This is a tentative step to a new project of work.
I am beginning by making lots of line pencil drawings which will inform more expressive painting and drawing later on.
The works aim to as a collection discuss relationships between people and spaces. How relationships between people change and are informed by their state of dress and how a whole environment can be changed by the people within it, their relationships to one another and how they chose to portray themselves.
To begin this body of work I am asking people I know and am close to to sit for me to draw. Beginning with family members – a more difficult task than it seems- no one wants to sit still and be studied.
The way people are choosing to present themselves to me to be drawn and the way in which I have captured them will inform later stages of development.
The very first studies are;
Mother; This was a challenge to draw, I have always and will always find it difficult to capture my mother. It may be a combination of knowing someone so well, being so close to them and worrying about offending them who knows. This has been my most successful attempt so far. The image is stoney, mountainous, looking down and reminding me of the colossal importance of Mother in childhood. This image also shows the great space between sitter and artist and highlights the flowing clothes covering the body- something which my mother is always aware of- being covered up.

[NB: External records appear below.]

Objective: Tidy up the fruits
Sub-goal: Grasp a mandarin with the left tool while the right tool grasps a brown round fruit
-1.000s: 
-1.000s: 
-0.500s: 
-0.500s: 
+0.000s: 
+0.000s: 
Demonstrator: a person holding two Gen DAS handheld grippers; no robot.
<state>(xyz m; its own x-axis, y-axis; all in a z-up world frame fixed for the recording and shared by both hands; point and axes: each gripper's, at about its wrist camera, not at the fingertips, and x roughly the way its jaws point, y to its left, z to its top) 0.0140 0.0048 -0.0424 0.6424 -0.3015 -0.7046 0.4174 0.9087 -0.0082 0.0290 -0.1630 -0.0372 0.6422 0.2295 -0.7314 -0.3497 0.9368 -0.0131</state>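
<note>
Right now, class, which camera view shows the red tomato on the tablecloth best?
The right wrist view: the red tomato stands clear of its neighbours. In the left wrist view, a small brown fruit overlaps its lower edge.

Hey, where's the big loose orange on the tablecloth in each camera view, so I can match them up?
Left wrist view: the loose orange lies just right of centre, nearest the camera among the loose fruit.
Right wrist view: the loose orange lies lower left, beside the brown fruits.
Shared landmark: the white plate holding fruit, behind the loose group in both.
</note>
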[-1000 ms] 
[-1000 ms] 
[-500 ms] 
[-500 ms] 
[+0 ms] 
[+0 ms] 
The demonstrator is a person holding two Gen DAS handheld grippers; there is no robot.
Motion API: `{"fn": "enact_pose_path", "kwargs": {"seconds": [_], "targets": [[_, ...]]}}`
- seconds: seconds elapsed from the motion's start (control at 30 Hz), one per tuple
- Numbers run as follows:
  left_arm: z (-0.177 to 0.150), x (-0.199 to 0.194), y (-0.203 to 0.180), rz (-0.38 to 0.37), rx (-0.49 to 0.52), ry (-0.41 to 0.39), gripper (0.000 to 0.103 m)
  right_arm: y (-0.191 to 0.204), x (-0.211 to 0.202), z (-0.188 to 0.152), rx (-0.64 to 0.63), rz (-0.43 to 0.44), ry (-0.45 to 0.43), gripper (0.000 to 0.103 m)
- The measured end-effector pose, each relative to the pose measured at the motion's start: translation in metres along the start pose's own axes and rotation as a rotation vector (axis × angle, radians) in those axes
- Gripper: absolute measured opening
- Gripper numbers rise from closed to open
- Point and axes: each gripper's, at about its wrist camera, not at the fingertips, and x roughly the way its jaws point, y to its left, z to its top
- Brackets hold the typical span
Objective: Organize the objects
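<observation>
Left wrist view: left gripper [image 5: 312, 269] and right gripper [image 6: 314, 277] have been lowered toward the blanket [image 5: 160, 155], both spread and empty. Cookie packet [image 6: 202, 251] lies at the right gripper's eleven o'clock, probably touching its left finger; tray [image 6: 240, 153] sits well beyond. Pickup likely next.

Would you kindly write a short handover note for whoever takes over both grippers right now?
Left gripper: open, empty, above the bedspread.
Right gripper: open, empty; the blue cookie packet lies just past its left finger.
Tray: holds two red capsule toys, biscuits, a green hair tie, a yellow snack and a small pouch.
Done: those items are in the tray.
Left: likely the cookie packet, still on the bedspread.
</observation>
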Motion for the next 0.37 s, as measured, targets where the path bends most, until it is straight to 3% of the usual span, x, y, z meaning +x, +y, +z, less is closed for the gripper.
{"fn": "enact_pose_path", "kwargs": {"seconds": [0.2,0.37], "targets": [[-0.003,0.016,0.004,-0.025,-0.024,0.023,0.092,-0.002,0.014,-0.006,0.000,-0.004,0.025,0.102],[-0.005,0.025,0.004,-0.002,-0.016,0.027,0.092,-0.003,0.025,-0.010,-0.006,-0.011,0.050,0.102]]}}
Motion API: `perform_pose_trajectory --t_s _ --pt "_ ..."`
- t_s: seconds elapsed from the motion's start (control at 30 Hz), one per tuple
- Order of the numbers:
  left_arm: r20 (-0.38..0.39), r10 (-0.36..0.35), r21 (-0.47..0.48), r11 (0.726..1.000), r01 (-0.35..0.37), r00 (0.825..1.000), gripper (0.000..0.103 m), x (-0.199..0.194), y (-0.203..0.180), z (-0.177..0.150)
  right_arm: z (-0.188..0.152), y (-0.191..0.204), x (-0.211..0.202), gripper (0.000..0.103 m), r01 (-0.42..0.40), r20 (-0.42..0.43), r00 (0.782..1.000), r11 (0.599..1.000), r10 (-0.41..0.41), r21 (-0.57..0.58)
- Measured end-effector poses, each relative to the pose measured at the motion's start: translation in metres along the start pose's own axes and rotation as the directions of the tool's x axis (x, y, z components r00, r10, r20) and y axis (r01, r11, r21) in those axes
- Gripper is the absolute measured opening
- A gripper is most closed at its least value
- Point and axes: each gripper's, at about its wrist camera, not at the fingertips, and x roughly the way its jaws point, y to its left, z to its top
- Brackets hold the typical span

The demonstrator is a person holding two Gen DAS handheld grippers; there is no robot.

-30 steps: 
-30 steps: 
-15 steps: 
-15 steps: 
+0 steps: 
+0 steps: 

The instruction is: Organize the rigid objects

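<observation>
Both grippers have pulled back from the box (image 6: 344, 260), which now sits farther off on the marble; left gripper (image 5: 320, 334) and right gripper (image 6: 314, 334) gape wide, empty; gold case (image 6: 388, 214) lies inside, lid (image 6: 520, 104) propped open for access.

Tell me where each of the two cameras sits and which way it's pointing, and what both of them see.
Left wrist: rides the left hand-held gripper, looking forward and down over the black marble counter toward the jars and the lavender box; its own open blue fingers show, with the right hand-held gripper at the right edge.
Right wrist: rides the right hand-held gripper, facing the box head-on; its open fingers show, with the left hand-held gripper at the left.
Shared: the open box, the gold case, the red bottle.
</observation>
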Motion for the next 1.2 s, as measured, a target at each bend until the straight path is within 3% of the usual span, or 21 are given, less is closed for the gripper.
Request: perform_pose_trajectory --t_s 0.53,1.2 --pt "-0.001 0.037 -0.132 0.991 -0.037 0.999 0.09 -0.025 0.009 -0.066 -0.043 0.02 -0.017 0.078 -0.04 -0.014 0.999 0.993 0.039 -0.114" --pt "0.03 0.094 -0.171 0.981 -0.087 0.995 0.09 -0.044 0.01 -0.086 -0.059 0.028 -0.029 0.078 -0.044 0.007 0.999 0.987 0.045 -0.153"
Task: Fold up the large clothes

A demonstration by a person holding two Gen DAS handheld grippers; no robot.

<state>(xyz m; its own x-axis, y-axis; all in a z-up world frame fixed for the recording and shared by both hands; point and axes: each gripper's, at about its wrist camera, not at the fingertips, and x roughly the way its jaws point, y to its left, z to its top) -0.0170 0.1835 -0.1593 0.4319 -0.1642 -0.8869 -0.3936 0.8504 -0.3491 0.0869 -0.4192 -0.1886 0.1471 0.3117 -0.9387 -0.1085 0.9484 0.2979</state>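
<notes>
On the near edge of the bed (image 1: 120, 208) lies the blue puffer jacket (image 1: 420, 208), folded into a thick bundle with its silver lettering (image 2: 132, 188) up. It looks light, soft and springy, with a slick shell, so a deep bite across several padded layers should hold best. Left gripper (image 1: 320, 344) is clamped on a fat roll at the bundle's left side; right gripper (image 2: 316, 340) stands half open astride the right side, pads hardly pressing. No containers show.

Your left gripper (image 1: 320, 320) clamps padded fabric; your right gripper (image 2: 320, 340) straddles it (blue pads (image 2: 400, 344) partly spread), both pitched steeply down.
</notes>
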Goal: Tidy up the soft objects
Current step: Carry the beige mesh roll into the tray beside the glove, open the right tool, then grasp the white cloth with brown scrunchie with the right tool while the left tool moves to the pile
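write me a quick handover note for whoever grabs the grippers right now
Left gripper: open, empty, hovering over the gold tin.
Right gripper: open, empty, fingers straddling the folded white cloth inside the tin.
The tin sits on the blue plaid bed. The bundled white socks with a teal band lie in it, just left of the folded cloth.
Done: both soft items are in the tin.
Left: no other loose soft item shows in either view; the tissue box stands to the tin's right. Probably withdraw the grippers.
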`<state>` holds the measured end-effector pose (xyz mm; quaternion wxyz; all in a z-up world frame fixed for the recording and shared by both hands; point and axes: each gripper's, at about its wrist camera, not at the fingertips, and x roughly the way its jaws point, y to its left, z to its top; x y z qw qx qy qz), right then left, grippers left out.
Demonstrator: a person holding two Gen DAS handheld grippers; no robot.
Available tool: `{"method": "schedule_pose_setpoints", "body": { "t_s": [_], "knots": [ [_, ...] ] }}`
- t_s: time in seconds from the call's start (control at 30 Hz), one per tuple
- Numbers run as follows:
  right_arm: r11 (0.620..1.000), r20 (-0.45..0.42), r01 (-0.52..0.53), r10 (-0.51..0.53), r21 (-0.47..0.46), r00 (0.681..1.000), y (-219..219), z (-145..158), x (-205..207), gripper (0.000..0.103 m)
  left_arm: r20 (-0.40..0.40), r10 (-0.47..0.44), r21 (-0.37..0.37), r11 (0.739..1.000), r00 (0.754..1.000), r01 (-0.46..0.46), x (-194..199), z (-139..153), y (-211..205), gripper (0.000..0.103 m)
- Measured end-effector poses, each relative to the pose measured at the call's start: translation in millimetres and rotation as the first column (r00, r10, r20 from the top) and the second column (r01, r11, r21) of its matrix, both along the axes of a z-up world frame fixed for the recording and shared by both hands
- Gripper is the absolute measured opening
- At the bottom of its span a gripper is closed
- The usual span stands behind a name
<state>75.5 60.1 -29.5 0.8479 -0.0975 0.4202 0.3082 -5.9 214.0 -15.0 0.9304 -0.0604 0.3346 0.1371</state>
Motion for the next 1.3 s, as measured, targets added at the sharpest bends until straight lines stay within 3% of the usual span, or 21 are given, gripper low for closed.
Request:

Birthday Boy; This is an incomplete study, a tribute to the energy and restlessness of the sitter. It is a study of my stepfather on his birthday- in this particular study the title and age of the sitter seems to jar, making the work more playful- a possibility for the painting in response to it. The study itself is more removed than the first seeming to show less about the relationship between sitter, artist and space and the importance of clothing in this. Latter paintings from this will I think make much of the bright blocky colours of his shirt compared to the sleepy shrinking position of the figure.